Tá todo mundo louco!

Tá todo mundo louco. Até então nunca tinha presenciado tanta coisa maluca neste Brasil e se o “gigante que dormia em berço esplêndido” resolveu acordar, anda por aí muito doidão.

Os fatos que me levam a essa conclusão são simples. Nos últimos dias instalou-se uma “torre de Babel” onde ninguém se entende mais. Vamos pegar fatos bem recentes. O episódio que envolve a entrevista do ex-presidente Lula ao Jornal Folha de São Paulo escancara a fissura que existe dentro do Supremo Tribunal Federal (STF). Um ministro, Ricardo Lewandowski diz que pode; vem outro ministro, o Luiz Fux e diz que não pode; aí Lewandowski volta ao dizer que pode. Sem saber a quem obedecer o diretor da Polícia Federal recorre ao ministro da Segurança Pública, Raul Jungmann que também não resposta e corre ao presidente do STF, Toffoli que diz que não pode.

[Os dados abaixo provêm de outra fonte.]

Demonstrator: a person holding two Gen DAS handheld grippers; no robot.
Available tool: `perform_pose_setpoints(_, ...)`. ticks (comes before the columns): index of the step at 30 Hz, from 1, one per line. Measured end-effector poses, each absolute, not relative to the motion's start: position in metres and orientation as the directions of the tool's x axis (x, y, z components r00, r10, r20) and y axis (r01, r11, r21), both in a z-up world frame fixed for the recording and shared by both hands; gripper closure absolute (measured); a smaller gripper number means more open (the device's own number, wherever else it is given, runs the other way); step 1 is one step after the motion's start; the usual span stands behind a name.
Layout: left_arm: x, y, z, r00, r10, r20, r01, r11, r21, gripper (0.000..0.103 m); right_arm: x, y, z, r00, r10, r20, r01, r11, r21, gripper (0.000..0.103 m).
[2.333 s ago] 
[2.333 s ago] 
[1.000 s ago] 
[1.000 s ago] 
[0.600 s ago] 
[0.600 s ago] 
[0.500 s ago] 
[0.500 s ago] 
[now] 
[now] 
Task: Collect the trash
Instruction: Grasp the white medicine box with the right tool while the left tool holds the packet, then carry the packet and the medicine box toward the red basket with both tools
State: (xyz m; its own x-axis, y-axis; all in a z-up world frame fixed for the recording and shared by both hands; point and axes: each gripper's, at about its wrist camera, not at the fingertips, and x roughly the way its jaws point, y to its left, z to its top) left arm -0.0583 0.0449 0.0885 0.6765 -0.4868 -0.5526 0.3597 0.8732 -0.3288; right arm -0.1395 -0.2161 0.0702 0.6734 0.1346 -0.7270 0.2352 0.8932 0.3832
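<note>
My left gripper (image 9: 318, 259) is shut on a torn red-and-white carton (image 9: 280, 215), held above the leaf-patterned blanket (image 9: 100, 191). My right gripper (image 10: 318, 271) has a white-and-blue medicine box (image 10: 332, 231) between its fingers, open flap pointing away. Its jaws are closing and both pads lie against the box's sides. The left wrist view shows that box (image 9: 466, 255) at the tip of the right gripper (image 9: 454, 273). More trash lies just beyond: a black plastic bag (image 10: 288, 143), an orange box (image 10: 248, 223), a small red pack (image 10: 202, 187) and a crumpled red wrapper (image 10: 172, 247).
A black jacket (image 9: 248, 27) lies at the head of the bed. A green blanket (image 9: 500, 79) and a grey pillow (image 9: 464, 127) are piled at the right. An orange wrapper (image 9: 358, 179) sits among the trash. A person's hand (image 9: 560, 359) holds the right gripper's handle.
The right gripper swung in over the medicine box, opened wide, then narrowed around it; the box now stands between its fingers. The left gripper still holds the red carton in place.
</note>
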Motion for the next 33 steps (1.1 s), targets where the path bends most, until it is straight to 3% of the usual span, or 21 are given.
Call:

Se for pegar os números revelados por pesquisas, então, dá vontade bater a cabeça na parede. Nas últimas pesquisas, os números revelaram o crescimento do presidenciável Fernando Haddad, com as benções de Lula. Logo em seguida, o Ibope divulga outra pesquisa mostrando a queda de Haddad e o crescimento de 10 pontos percentuais de Bolsonaro, do dia pra noite. E em meio as manifestações de mulheres, o movimento #EleNão! segundo o Ibope, é justamente o público feminino que proporciona esse crescimento a Bolsonaro. De repente, outra pesquisa fresquinha divulgada pela Record, cujo dono é o “bolsonarista” Edir Macedo, o bispo, mostra números onde Bolsonaro e Haddad estão empatados tecnicamente: 29% e 24%, respectivamente.

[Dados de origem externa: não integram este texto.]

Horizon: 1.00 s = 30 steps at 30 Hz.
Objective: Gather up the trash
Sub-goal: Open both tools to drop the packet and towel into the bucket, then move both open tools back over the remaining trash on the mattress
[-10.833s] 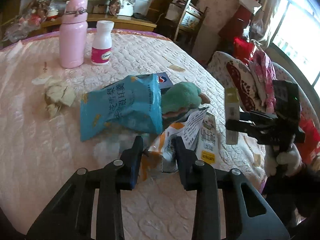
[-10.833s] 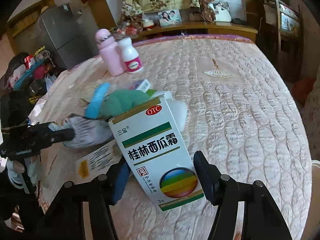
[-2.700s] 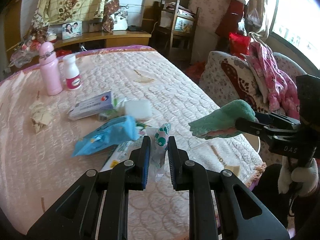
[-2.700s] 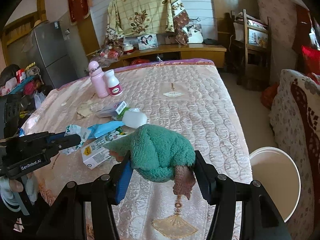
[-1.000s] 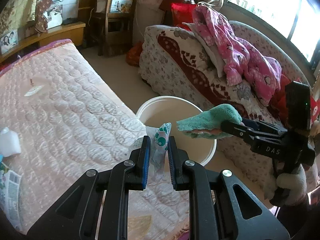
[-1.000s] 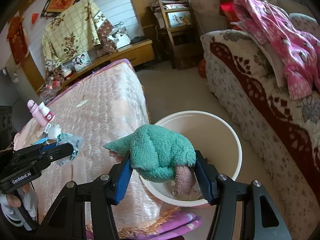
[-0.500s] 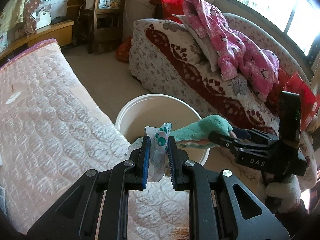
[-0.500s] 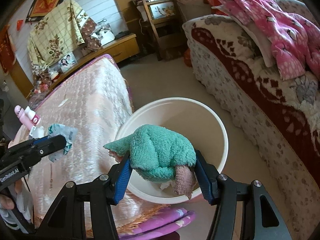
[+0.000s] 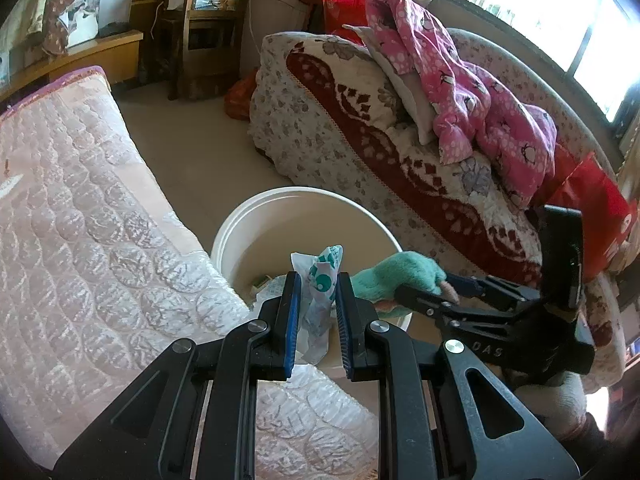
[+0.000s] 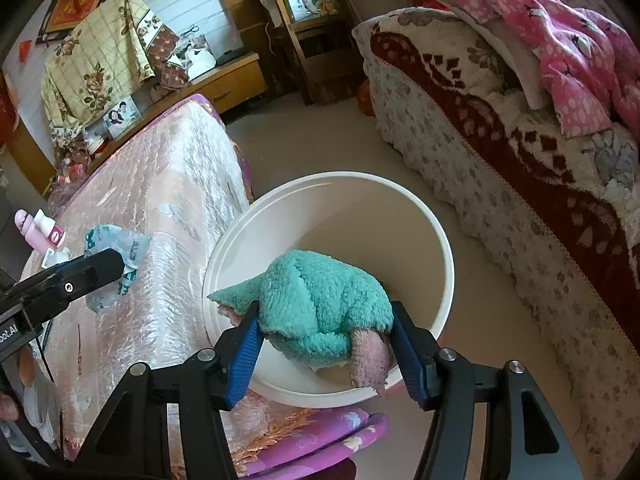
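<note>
Both hands have swung from the table to the white bucket (image 10: 436,236), where the right gripper (image 10: 326,344), clamped on the green plush cloth (image 10: 320,300), hangs over its mouth, while the left gripper (image 9: 316,312) stays pinched on a crumpled wrapper (image 9: 322,280) at the rim, ready for dropping.

Left gripper (image 9: 316,300): black plastic frame with triangular cut-outs, silver screw heads at the pivots, ribbed blue pads on the inner finger faces. Right gripper (image 10: 326,340): same build; white "DAS" lettering on its side, black block mounted on top. White glove (image 9: 560,394) worn on the hand under it.
</note>
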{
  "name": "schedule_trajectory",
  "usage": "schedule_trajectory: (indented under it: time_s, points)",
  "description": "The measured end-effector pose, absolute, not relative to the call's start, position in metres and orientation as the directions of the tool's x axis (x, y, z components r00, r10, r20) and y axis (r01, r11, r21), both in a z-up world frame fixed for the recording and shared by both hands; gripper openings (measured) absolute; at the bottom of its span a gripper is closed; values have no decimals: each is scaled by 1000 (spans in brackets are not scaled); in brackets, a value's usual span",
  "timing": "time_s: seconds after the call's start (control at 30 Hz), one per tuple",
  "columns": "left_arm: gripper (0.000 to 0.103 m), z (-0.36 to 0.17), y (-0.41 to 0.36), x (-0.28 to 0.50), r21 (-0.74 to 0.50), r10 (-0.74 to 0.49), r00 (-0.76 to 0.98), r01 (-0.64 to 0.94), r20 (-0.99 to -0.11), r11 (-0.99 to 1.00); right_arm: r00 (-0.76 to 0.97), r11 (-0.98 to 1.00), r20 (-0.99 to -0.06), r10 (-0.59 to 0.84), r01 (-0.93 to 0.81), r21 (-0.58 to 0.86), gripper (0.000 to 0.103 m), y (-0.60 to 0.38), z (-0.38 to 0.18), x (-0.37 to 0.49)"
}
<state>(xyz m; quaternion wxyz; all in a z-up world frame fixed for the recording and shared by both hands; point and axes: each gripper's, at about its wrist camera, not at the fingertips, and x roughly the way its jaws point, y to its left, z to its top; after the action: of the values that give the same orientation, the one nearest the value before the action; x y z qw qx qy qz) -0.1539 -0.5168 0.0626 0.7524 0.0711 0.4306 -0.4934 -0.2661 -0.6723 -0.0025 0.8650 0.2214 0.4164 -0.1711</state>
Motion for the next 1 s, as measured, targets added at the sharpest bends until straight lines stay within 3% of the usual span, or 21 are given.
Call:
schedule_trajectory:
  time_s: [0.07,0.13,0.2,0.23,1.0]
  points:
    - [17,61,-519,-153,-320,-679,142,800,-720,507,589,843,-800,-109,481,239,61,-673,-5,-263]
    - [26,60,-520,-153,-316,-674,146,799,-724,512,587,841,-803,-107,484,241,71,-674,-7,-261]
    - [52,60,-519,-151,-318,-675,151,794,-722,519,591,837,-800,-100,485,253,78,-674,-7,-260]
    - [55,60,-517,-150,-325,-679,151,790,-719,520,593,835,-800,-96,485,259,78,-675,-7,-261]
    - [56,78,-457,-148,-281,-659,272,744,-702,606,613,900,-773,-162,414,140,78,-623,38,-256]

E o que dizer da queda de braço entre Bolsonaro e o seu vice Hamilton Mourão no caso do 13º salário? Se o majoritário criticou a fala do secundário criticando o 13º, nesta semana o que falou mais alto foi a hierarquia militar. O general desconsiderou as ordens do capitão, ambos da reserva, e voltou a tecer críticas ao 13º. É o embalo do manda e desmanda. É o homem sendo o lobo voraz do próprio homem. Ahn? Eu ouvi dizer um homossexual vai votar no seu próprio opressor? É mesmo pra acabá!

Falar em ataques, em proliferação do veneno do ódio que toma conta das redes sociais, onde amigos engolem amigos – e aí questiono esse conceito de amizade -, por causa da intolerância política, é admitir que as máscaras estão caindo, que o preconceito, a intolerância sempre existiu, mas na invisibilidade da hipocrisia.

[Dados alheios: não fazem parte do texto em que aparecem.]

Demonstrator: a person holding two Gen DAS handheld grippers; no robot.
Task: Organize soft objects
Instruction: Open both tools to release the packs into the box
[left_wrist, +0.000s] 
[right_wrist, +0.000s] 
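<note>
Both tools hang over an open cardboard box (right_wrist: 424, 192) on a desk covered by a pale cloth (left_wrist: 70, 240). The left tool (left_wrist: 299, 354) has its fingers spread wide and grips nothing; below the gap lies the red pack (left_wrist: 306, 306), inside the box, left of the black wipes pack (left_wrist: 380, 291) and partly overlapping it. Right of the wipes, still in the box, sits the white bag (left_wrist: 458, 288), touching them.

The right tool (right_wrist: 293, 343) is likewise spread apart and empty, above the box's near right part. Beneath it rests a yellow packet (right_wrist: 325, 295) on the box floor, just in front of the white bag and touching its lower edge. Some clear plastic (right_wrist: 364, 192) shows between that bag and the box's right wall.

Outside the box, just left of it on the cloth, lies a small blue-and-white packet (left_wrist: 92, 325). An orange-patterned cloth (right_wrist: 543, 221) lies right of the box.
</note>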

As manifestações nas redes sociais, instrumento que faz correr a campanha política aos quatro cantos do mundo, somente revelam quem é quem. Não se pode mascarar tudo por muito tempo.

E fechar o mínimo de tudo o que está acontecendo e que  não dá para dimensionar em palavras uma matéria veiculada pelo site Bem Paraná, expõe   o que secretário-geral da ONU, António Guterres,  alertou  no começo deste ano sobre a “normalização do ódio” e a crescente influência desses grupos extremistas e de suas mensagens em movimentos e partidos políticos tradicionais. O Paraná destaca-se como o quarto estado com maior presença de neonazistas no Brasil, segundo o trabalho da pesquisadora Adriana Dias, da Universidade Estadual de Campinas (Unicamp). Ela mapeia grupos neonazistas que atuam na internet e também no mundo não virtual há 16 anos. Segundo ela, a região Sul concentra aproximadamente 105 mil neonazistas, sendo que cerca de 18 mil estariam presentes no Paraná.

Será que dá para entender por que esse instinto animalesco está se revelando e colocando uns contra os outros? Não seria mais fácil respeitar as diferenças, deixar que cada um cometa a sua loucura sem que haja agressão, sem manipulação (ah! doce utopia)? Não é bem melhor deixar que uma loucura pacífica, sem ser anestesiada, tome conta de todos prá que possamos ser “maluco beleza”, como já disse o bem e velho Raul [Seixas]?